Da mesma forma que o Congresso Nacional vive das barganhas políticas e do desinteresse público, Bolsonaro vive de suas convicções preconceituosas e de uma premeditada ignorância. Mesmo alertado dos riscos de que a pandemia cause o colapso do sistema de saúde, da insuficiência de leitos de UTI e respiradores artificiais para dar conta de um exponencial avanço da Covid-19 em nosso país, o presidente mostrou-se novamente irresponsável, mostrou-se novamente o pior representante de seu próprio governo.

Tudo isso somente demonstra que a maior crise brasileira é a das suas instituições, ou melhor, do processo de escolha da elite política brasileira.

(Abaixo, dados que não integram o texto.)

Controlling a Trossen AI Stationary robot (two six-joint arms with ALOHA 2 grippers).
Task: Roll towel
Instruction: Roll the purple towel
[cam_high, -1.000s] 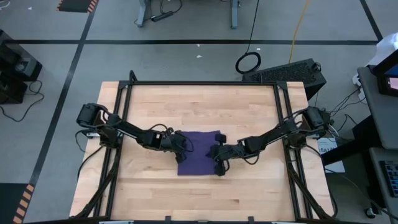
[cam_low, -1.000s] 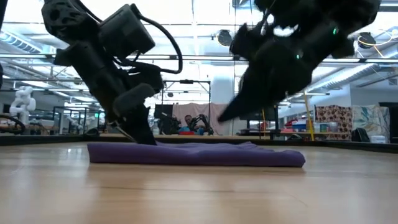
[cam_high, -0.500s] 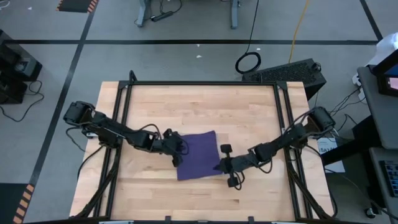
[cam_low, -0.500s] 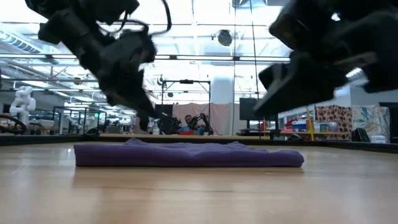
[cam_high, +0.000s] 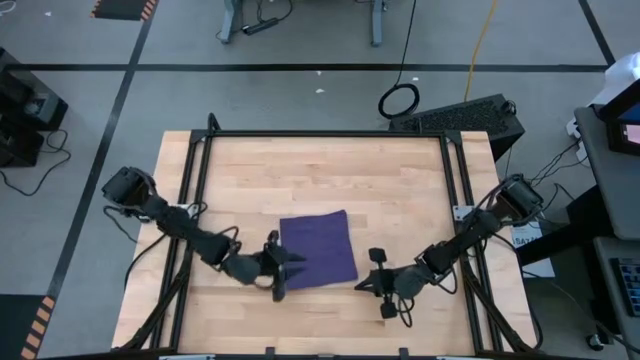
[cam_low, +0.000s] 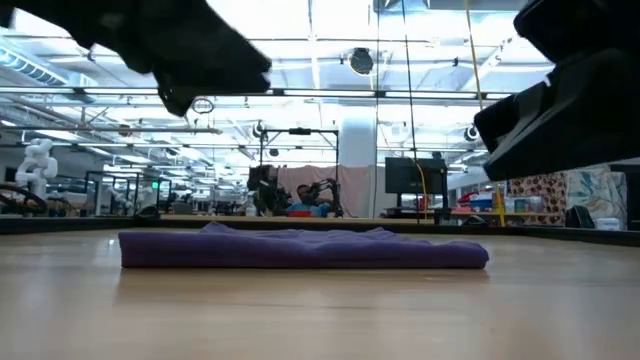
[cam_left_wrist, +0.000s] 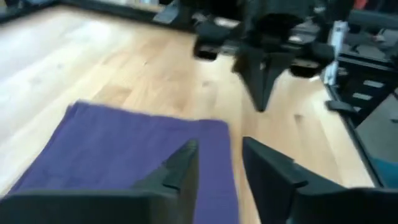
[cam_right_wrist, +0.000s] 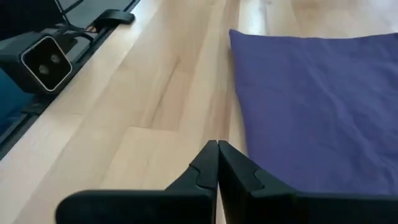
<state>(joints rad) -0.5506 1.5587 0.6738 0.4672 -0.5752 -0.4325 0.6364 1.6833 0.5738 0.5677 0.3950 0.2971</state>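
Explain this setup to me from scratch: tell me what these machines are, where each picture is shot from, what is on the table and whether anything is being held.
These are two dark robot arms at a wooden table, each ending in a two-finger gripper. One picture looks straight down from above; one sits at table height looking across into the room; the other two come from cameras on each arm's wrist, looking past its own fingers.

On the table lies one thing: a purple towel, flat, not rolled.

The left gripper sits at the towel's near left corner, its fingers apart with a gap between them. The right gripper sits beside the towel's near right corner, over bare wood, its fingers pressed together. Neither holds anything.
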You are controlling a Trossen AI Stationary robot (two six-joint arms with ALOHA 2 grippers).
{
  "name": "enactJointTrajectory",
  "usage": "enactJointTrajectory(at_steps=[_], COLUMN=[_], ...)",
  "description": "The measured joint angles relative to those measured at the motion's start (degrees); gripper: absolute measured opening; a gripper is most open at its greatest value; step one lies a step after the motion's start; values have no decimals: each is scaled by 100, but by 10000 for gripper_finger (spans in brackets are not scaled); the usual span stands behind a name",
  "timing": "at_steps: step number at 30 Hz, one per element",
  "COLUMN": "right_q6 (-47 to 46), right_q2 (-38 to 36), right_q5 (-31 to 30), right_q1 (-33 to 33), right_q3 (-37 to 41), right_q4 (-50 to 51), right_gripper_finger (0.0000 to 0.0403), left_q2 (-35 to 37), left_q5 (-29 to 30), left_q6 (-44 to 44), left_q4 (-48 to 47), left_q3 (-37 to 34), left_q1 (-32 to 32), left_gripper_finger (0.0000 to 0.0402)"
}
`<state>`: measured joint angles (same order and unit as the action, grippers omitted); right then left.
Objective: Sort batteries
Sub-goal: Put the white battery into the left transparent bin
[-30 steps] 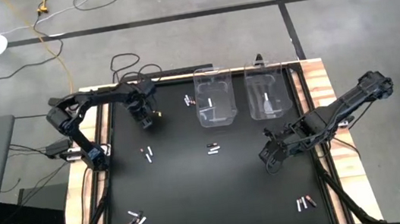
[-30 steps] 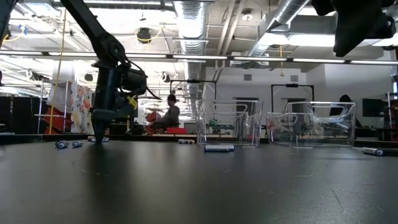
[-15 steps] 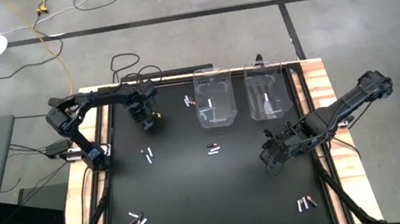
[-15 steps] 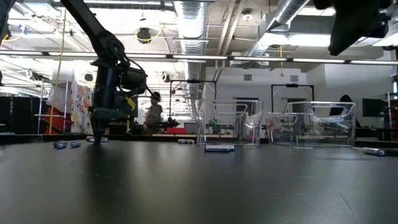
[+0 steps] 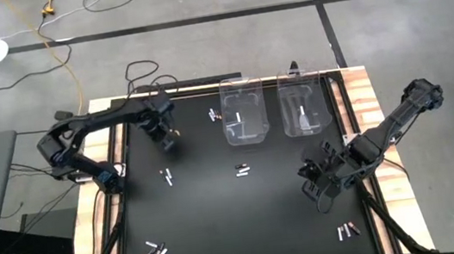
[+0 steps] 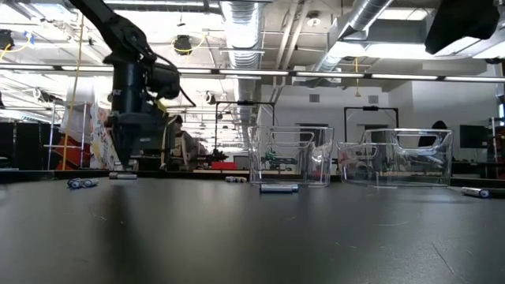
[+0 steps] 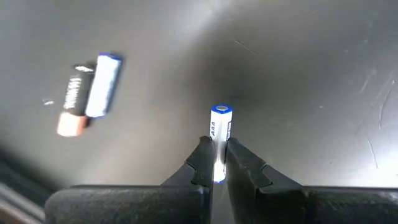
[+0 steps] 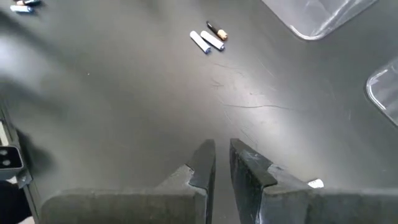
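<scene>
Black matting covers the counter point(image 5: 220, 214), the largest thing in the high view, and on it the sorting looks barely begun. At about twelve o'clock on the counter stand two clear plastic bins side by side, the left bin point(image 5: 243, 109) and the right bin point(image 5: 303, 105); each seems to hold only one or two pale batteries, though the contents are small and hard to count. Next in size come the arms: the left arm reaches to about eleven o'clock, the right arm waits near four o'clock. Its right claw point(image 8: 222, 163) hangs over bare mat, its fingers narrowly parted with nothing between them. The left claw point(image 7: 215, 163) is closed on a white battery point(image 7: 219, 138) with a blue band, held upright between the fingertips just above the mat, with a white-and-dark pair point(image 7: 90, 92) lying near it. Loose batteries remain scattered: a pair near the centre point(image 5: 243, 169), a few at nine o'clock point(image 5: 166, 176), a cluster at seven o'clock point(image 5: 154, 250), another at five o'clock point(image 5: 347, 230), and some beside the left bin point(image 5: 214, 113). Most of the job, by my reckoning, lies ahead.
</scene>
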<state>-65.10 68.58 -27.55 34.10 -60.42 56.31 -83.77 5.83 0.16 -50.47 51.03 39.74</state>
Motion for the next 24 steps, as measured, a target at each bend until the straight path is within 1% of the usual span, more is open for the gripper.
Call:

Por diversos motivos fomos deixando a política nas mãos de pessoas não qualificadas e de uma elite nefasta. Fomos nós, brasileiros comuns, nos afastando das diversas instâncias que servem de filtro para a ascensão política. Ficamos todos nós como titulares não mais do poder, mas do voto apenas. Por isso somos lembrados apenas a cada quatro anos e não no dia a dia das decisões públicas.

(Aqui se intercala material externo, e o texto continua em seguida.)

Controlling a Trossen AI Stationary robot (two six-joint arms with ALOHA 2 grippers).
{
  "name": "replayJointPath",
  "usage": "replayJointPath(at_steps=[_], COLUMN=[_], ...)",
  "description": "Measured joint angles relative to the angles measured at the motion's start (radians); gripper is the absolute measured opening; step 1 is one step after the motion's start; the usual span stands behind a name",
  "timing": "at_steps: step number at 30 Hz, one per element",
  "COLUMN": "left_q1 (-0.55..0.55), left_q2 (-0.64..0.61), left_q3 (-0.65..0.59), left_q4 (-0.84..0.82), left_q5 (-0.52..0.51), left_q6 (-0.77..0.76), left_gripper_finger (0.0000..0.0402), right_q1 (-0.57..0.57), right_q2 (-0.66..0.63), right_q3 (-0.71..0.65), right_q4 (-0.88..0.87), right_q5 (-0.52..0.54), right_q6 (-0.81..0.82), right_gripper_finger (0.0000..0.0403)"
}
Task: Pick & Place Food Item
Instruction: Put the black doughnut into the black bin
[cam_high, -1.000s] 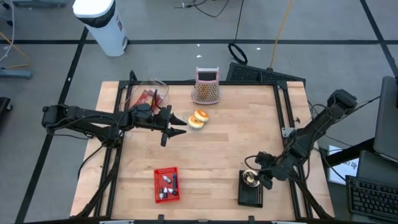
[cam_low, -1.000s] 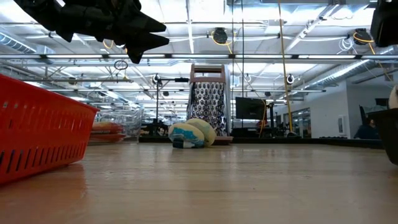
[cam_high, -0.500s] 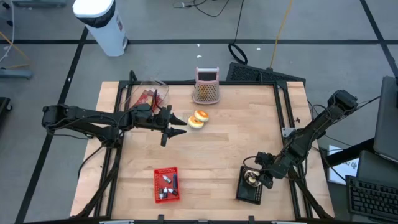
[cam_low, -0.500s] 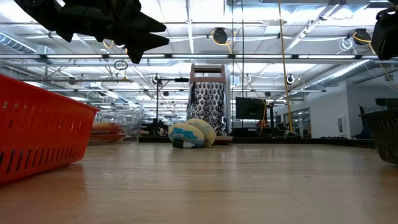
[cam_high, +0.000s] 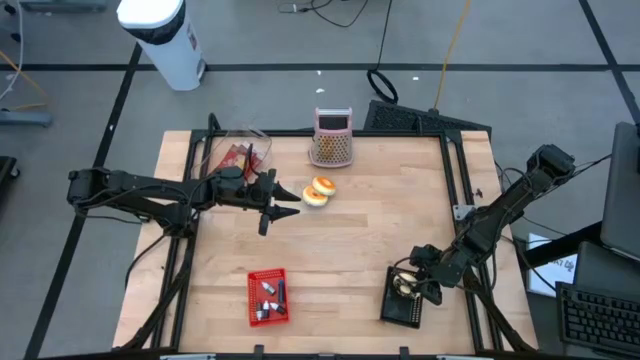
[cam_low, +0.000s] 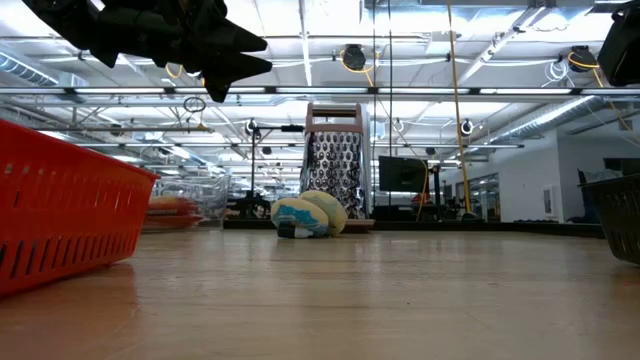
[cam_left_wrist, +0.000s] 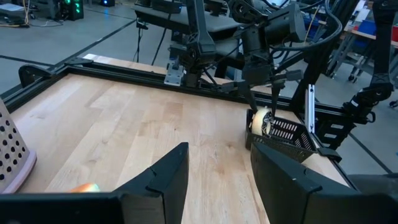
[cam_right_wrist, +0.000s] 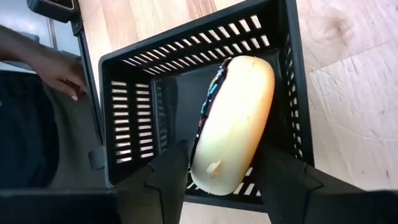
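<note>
The right end effector (cam_right_wrist: 217, 177) hangs just above the black basket (cam_right_wrist: 134, 93) at the surface's (cam_high: 360, 230) near right corner, its fingers spread apart on either side of the donut (cam_right_wrist: 233, 121). The donut stands on edge inside the basket, its long axis running away from the fingers toward the basket's far wall, tilted slightly. The left end effector (cam_high: 285, 203), fingers apart and holding nothing, hovers beside two more donuts (cam_high: 319, 190) near the grater (cam_high: 331, 137).
</note>
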Motion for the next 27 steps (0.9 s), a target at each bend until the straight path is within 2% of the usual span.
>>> replayJointPath(at_steps=[10, 19, 27], left_q1=[0.000, 0.000, 0.000], left_q2=[0.000, 0.000, 0.000], left_q3=[0.000, 0.000, 0.000], left_q4=[0.000, 0.000, 0.000], left_q5=[0.000, 0.000, 0.000], left_q6=[0.000, 0.000, 0.000], left_gripper_finger=[0.0175, 0.0175, 0.0175], right_q1=[-0.034, -0.088, -0.147], right_q2=[-0.004, -0.061, -0.074], right_q3=[0.000, 0.000, 0.000], right_q4=[-0.008, -0.009, -0.046], right_q5=[-0.006, -0.077, 0.069], right_q6=[-0.015, -0.055, -0.229], right_gripper_finger=[0.0161, 0.0160, 0.0160])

A democracia exige um sistema de filtros de lideranças. Um sistema de filtros positivo, nos quais não se escolha alguém, como hoje, pela engenhosidade de fazer dinheiro ilícito, pela capacidade de ocultar os malfeitos ou eficiência em constranger ou cooptar autoridades, mas sim pelo desejo de cooperar e promover o melhor para nosso país, de buscar meios para tornar cada brasileiro autônomo e independente e, enfim, de assumir a responsabilidade por tão difícil tarefa.

Diante disso, o que resta é acreditar no brasileiro e na sua capacidade de sobrevivência e de solidariedade. Estamos caminhando por tempos difíceis. Todos nós, venhamos ou não a ser infectados pelo coronavírus, vamos sofrer as consequências desta crise. Vidas vão ser perdidas e empregos vão desaparecer. Temos que trabalhar, mesmo que em casa, educar nossos filhos, mesmo que sem escolas, temos que agir de modo responsável, apesar de nossos dirigentes, para que a crise vá embora o mais rápido possível e possamos reconstruir a economia.

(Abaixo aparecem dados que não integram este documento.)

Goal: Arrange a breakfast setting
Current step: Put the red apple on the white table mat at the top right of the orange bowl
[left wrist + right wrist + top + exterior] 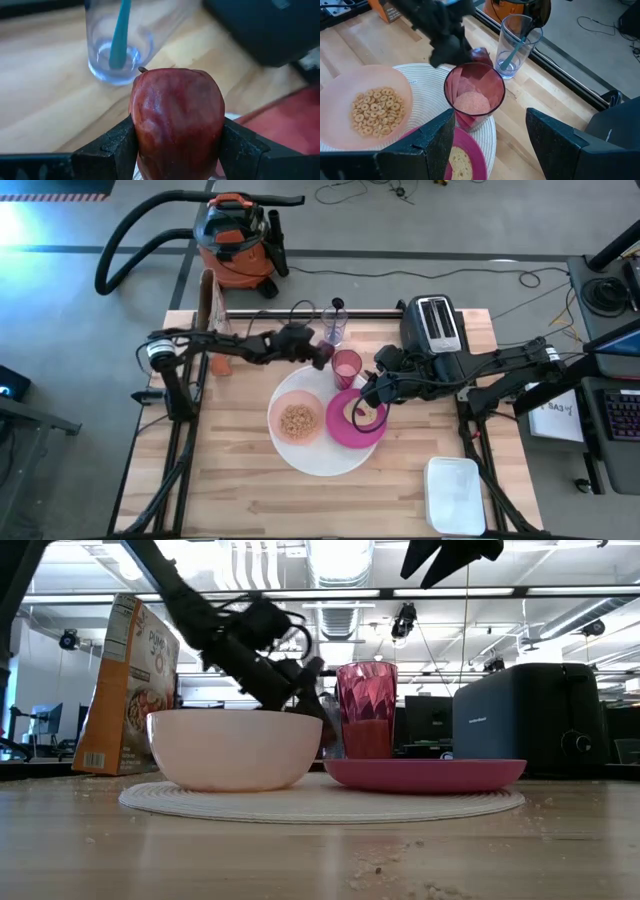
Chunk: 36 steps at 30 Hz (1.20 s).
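From table height, the nearest thing is the large white round plate [320, 802], lying flat on the wooden table [250, 480] with the pale pink bowl [234, 749] standing on its one side and the smaller magenta plate [425, 773] overlapping its other edge. The bowl holds ring cereal, and a piece of toast [459, 164] lies on the magenta plate. Above that plate hangs the right gripper [362, 402], its arm stretched in low from the table's right edge past the black toaster [432, 326]; its two dark fingers [425, 145] stand wide apart with nothing between them, framing the translucent pink cup [474, 95], which stands upright just beyond the magenta plate at the white plate's far rim. The left arm reaches across from the left side, elbow raised and wrist angled downward, bringing the left gripper [322, 357] just beside the cup on its far side. Its jaws are closed against both sides of a dark red apple [176, 120], held stem end forward. Farther back stands the clear glass [335, 323], upright near the table's rear edge, with the teal-handled spoon [120, 32] leaning inside it. A cereal box [124, 685] stands at the far left.
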Available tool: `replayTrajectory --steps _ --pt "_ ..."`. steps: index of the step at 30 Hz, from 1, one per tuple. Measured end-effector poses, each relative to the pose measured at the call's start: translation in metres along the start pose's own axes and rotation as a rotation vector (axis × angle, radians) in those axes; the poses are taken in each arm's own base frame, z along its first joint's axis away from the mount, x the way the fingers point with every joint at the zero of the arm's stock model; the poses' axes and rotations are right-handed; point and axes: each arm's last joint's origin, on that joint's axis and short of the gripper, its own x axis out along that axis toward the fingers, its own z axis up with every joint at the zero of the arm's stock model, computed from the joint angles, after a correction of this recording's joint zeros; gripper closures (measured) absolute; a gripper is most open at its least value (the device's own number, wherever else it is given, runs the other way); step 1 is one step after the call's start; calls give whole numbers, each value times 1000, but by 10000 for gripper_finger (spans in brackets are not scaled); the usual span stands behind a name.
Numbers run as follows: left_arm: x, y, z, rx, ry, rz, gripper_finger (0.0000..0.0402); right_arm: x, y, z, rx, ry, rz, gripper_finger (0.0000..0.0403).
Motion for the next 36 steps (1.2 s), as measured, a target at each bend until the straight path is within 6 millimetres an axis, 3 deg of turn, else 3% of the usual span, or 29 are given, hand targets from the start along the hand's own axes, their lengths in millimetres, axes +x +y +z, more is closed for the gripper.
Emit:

Na mesma peça, há um momento em que se conclui: “a Dinamarca é o leito da luxúria e do incesto abominável”. Parafraseando Shakespeare, o Brasil é o leito do abuso e da irresponsabilidade abomináveis. É preciso lutar contra a crise, é preciso retomar os empregos, é preciso lutar por um futuro melhor. A solução é o povo exigir responsabilidade e mudanças.

Carlos Fernando dos Santos Lima é advogado e foi um dos procuradores da República da força-tarefa da Lava Jato em Curitiba.